WHAT IS BEING ASKED:
Check each line of the listing for the string "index", count the lines that have it, and answer with that number only.

INFORMATION SUPPLIED:

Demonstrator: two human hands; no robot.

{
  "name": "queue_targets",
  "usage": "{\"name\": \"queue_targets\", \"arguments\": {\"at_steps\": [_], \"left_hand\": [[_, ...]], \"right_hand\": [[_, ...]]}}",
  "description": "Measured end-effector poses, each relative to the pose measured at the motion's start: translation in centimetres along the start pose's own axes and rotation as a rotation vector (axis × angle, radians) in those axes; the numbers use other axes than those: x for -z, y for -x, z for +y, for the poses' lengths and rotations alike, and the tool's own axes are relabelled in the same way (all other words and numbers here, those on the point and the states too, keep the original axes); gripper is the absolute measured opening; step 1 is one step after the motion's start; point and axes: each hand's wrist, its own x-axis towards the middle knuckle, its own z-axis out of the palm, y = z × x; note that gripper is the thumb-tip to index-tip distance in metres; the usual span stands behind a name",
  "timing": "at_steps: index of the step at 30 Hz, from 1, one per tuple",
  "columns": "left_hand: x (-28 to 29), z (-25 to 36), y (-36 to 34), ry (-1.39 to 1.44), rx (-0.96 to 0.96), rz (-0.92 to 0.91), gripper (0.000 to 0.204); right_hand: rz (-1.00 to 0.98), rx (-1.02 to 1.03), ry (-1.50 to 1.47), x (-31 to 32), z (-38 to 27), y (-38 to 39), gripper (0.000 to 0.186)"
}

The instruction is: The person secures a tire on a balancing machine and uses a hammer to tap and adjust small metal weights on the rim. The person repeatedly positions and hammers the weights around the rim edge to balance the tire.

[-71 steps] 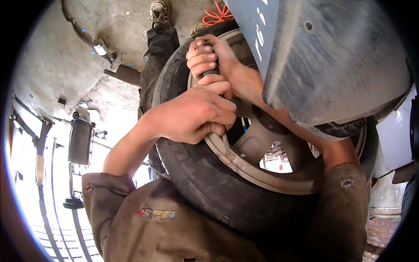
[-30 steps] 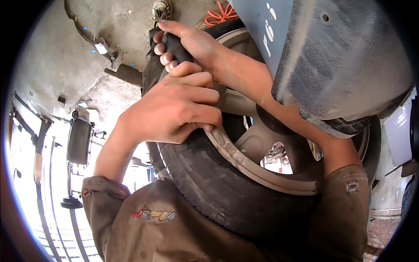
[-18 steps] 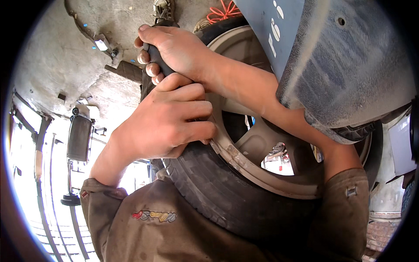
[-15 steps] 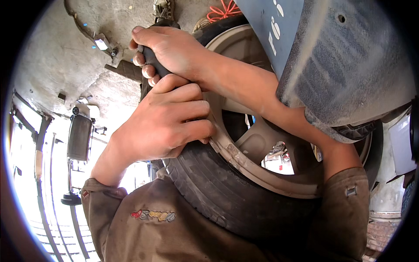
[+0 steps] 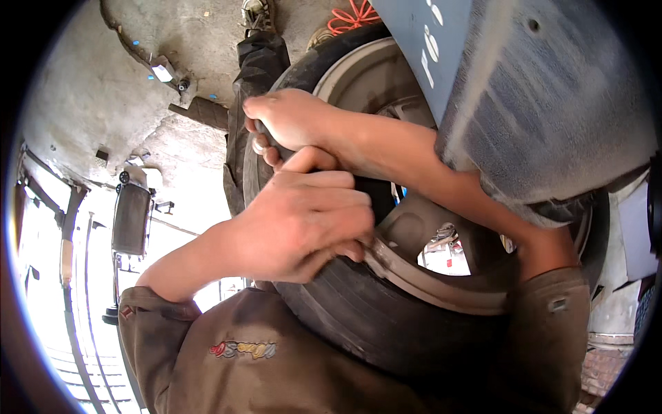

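Observation:
A tyre [image 5: 358, 310] on a pale metal wheel rim [image 5: 441, 293] stands against my front. My right hand [image 5: 293, 123] reaches across the wheel from the right, its fingers wrapped round a dark handle [image 5: 278, 148] that shows only in part. Just below it, my left hand [image 5: 307, 224] is closed, knuckles up, with its fingertips at the edge of the rim where it meets the tyre. The handle runs toward this hand, but whatever lies inside the left fingers is hidden.
A dusty dark panel [image 5: 552, 103] and a blue-grey one [image 5: 424, 41] overhang the wheel on the right. Beyond it are a leg [image 5: 262, 62] in dark trousers and a coiled orange hose [image 5: 353, 17]. Dark scraps [image 5: 201, 112] lie on the concrete floor [image 5: 76, 103].
Both hands have moved right and toward me, carrying the dark handle in over the wheel. The left fingertips have shifted along the rim edge. More of the leg beyond shows.

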Motion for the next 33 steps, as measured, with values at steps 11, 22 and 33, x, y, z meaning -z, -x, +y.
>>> {"name": "queue_targets", "arguments": {"at_steps": [11,22,33], "left_hand": [[2.8,-2.7,1.0,-0.285,-0.056,-0.018,0.022],[2.0,-3.8,0.0,-0.225,-0.086,-0.108,0.019],[2.0,-2.3,-0.7,-0.232,-0.027,-0.187,0.02]], "right_hand": [[-0.092,0.353,-0.064,-0.3,-2.9,-2.5,0.03],[0.093,0.306,-0.195,2.0,-1.7,-1.6,0.025],[-0.029,0.269,-0.315,1.5,-1.7,-1.1,0.021]]}}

SOLUTION FOR THIS TASK:
2